Metrics over two months:
Starting Weight: 167.8 lbs
Ending Weight: 164.4 lbs
Starting Waist: 35.1 inches
Ending Waist: 32.5 inches
Starting Hips: 37.4 inches
Ending Hips: 35.6 inches
The Paleo people generally think that Everything Went Wrong with the development of agriculture and the coming of grains in large quantities to the human diet. They feel that diabetes, many forms of cancer, heart disease, and most auto-immune and inflammatory diseases (in which they include Alzheimers) are caused by grain consumption (at all) and chronically insulin insensitivity levels caused by overeating of carbohydrates. The biochemistry isn't *that* complicated if someone is really interested, and in his book Robb Wolf does a good job of breaking it down, with generalities for the impatient and details for those who want them.
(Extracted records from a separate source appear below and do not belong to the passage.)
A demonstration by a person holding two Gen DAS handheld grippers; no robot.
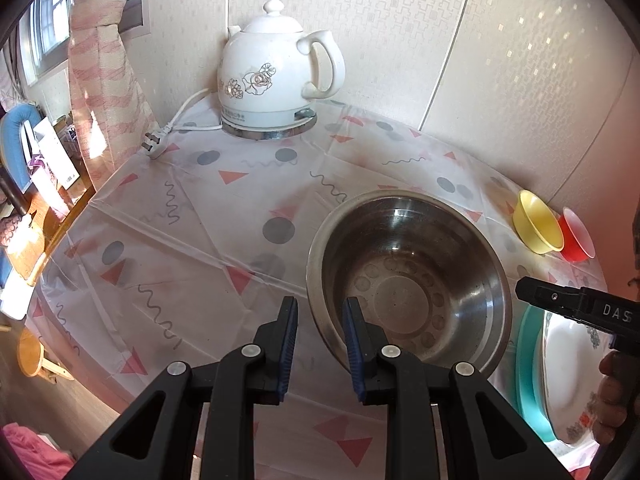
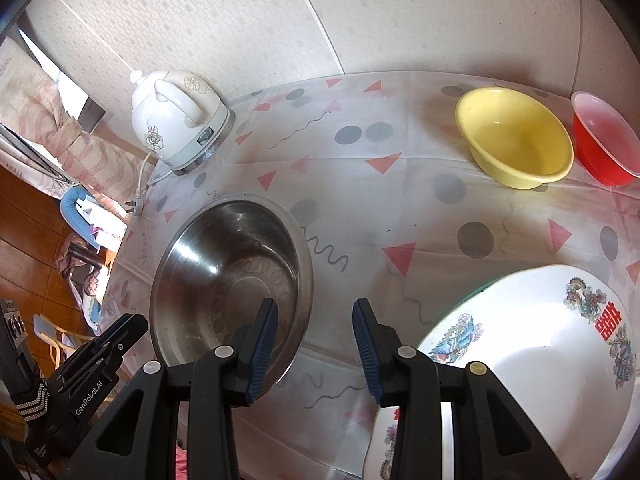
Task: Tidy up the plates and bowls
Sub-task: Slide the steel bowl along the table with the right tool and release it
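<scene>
A steel bowl (image 1: 408,276) sits on the patterned tablecloth; it also shows in the right wrist view (image 2: 228,276). My left gripper (image 1: 320,344) is open and empty, its jaws astride the bowl's near left rim. My right gripper (image 2: 316,344) is open and empty, just right of the steel bowl. A white decorated plate (image 2: 532,352) lies on a teal plate (image 1: 528,368) at the right front. A yellow bowl (image 2: 516,136) and a red bowl (image 2: 604,140) stand at the far right, by the wall.
A white ceramic kettle (image 1: 272,76) on its base stands at the back by the wall, its cord and plug (image 1: 154,144) lying on the cloth. The table's left edge (image 1: 80,216) drops to the floor, with a wooden stool (image 1: 34,354) below.
</scene>
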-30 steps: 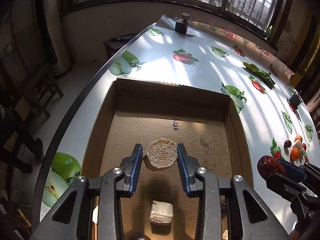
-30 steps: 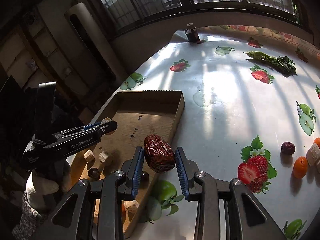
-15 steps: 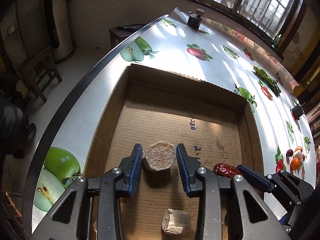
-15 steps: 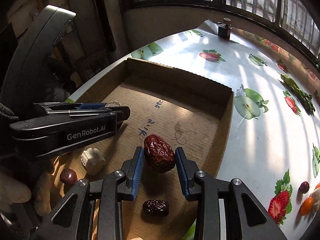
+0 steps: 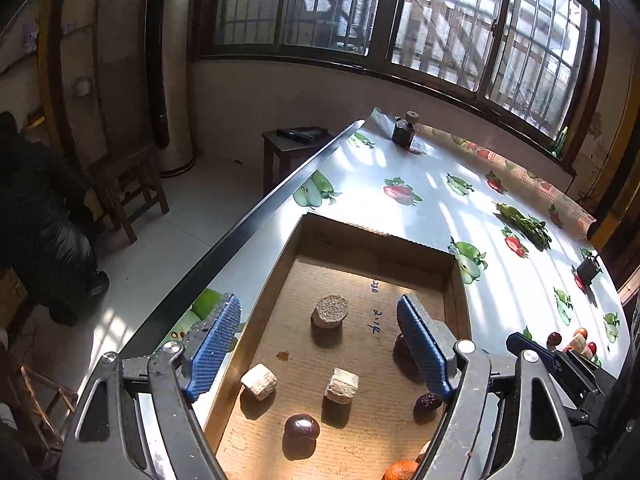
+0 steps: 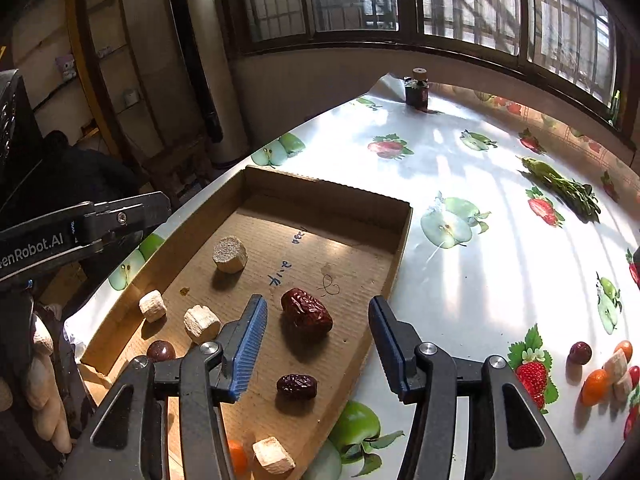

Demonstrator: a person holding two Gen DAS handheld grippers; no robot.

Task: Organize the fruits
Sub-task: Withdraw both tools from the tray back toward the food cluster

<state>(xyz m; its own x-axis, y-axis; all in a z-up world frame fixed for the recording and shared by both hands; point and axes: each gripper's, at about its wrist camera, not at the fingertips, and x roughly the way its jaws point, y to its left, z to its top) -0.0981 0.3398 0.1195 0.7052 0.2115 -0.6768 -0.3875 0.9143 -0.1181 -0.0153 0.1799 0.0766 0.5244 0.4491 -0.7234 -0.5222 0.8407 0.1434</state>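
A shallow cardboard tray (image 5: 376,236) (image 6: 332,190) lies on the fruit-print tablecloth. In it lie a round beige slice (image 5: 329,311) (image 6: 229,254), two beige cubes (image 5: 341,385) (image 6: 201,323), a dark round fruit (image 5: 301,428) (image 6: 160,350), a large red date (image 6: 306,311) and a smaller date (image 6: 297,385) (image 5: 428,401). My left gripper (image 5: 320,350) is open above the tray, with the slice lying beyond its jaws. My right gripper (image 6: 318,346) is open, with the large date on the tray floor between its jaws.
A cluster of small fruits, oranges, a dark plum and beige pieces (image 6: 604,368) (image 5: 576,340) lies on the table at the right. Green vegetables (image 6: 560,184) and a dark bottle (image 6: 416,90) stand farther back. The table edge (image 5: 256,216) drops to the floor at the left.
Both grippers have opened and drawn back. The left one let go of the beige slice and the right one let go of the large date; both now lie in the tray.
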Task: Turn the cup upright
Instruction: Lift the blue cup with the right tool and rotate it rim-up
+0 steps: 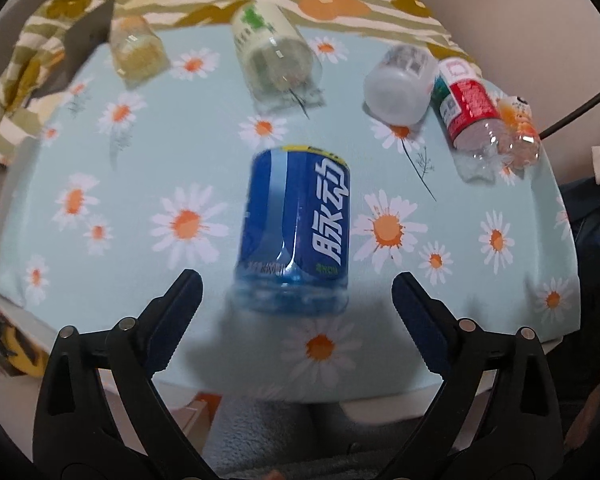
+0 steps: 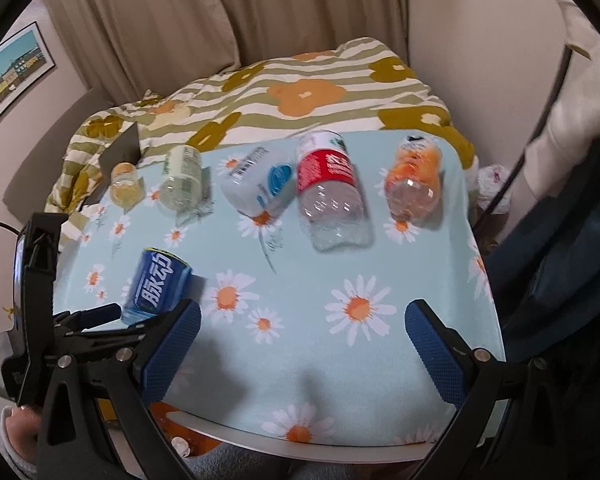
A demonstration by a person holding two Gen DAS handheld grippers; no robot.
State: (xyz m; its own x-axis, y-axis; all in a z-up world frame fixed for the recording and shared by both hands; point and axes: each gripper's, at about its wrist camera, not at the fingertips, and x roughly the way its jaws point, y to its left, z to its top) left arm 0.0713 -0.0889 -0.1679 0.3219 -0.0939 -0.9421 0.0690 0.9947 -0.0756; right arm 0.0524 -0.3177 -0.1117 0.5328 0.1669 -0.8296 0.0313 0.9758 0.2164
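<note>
Left gripper (image 1: 296, 304): black frame, blue-padded fingers (image 1: 180, 312) spread wide, nothing between them. It hangs over the near table edge, aimed straight at the blue cup; the wide spread looks meant to take the cup's full width.

Blue cup (image 1: 294, 236): cut-down clear plastic bottle with a blue label and white lettering, lying on its side at near centre, its length running near to far. Which end is open I cannot tell for sure; the picture is blurred there. It sits just beyond the left fingertips, not touching them. Judged to be the cup to flip upright, since it alone lies apart from the far row and close to a gripper.

Right gripper (image 2: 304, 328): same build, blue pads (image 2: 436, 352) held well apart, empty. It hangs over the near middle of the cloth, to the right of the blue cup; nothing lies ahead of it close by. Probably waiting.

Tablecloth (image 1: 480, 280): pale blue with white and orange daisies, covering the table.

Far row, left to right, all tipped over:
- small clear yellowish cup (image 2: 127, 184)
- clear cup with pale green label (image 2: 182, 184)
- white opaque cup with blue mark (image 2: 260, 184)
- clear cup with red label (image 2: 330, 192)
- clear cup with orange label (image 2: 414, 180)

Blanket (image 2: 300, 92): green-striped, orange flowers, bunched behind the table.

Step in hand: approach, grasp not yet made.

Risk: a round cup on its side may roll away as the fingers close.
</note>
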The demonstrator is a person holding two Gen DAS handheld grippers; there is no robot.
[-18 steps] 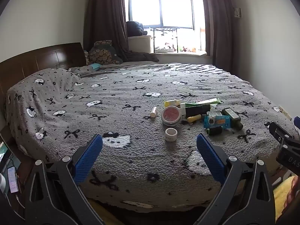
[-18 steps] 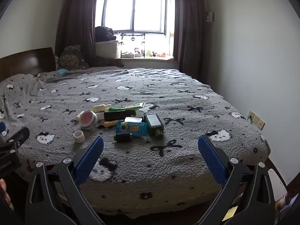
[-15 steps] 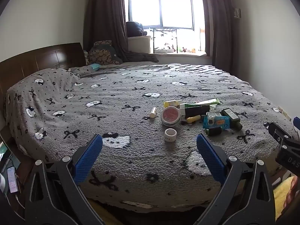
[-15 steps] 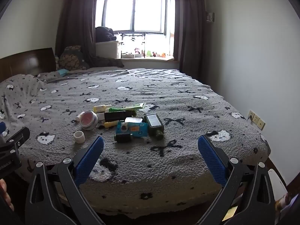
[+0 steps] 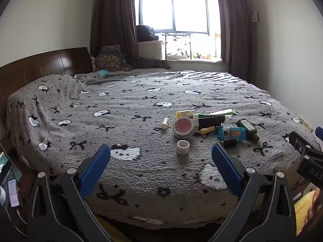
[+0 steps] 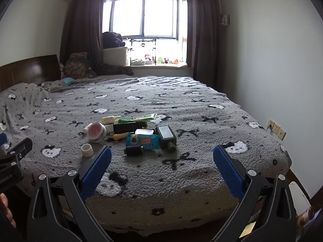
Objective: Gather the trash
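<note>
Trash [image 5: 210, 125] clusters on the bedspread [image 5: 121, 121]; labels unreadable.

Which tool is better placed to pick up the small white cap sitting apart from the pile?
Probably the left tool. The small white cap lies almost between its open fingers, while for the right tool it sits outside the left finger. Both are open and hold nothing.

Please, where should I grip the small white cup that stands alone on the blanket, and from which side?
Grip the small white cup across its round wall, coming from above or from the near edge of the bed. It stands upright, mouth up, apart from the pile, so open jaws likely fit around it. The left gripper points nearly at it.
</note>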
After reading that book and several others that deal with the biochemistry of digestions, I really think these people are onto something. I don't know if it's quite the Total Solution they believe it to be, but based on my own results over a few months, particularly to really persistent long-term problems, I'm really have to fight to remain as skeptical as I should be. I look around at the people I care about, and their eating habits, and the problems they have, and I can't help but wonder, how might things change if they ate Paleo for a month? It wasn't *that* hard, though some people might find it more difficult than others.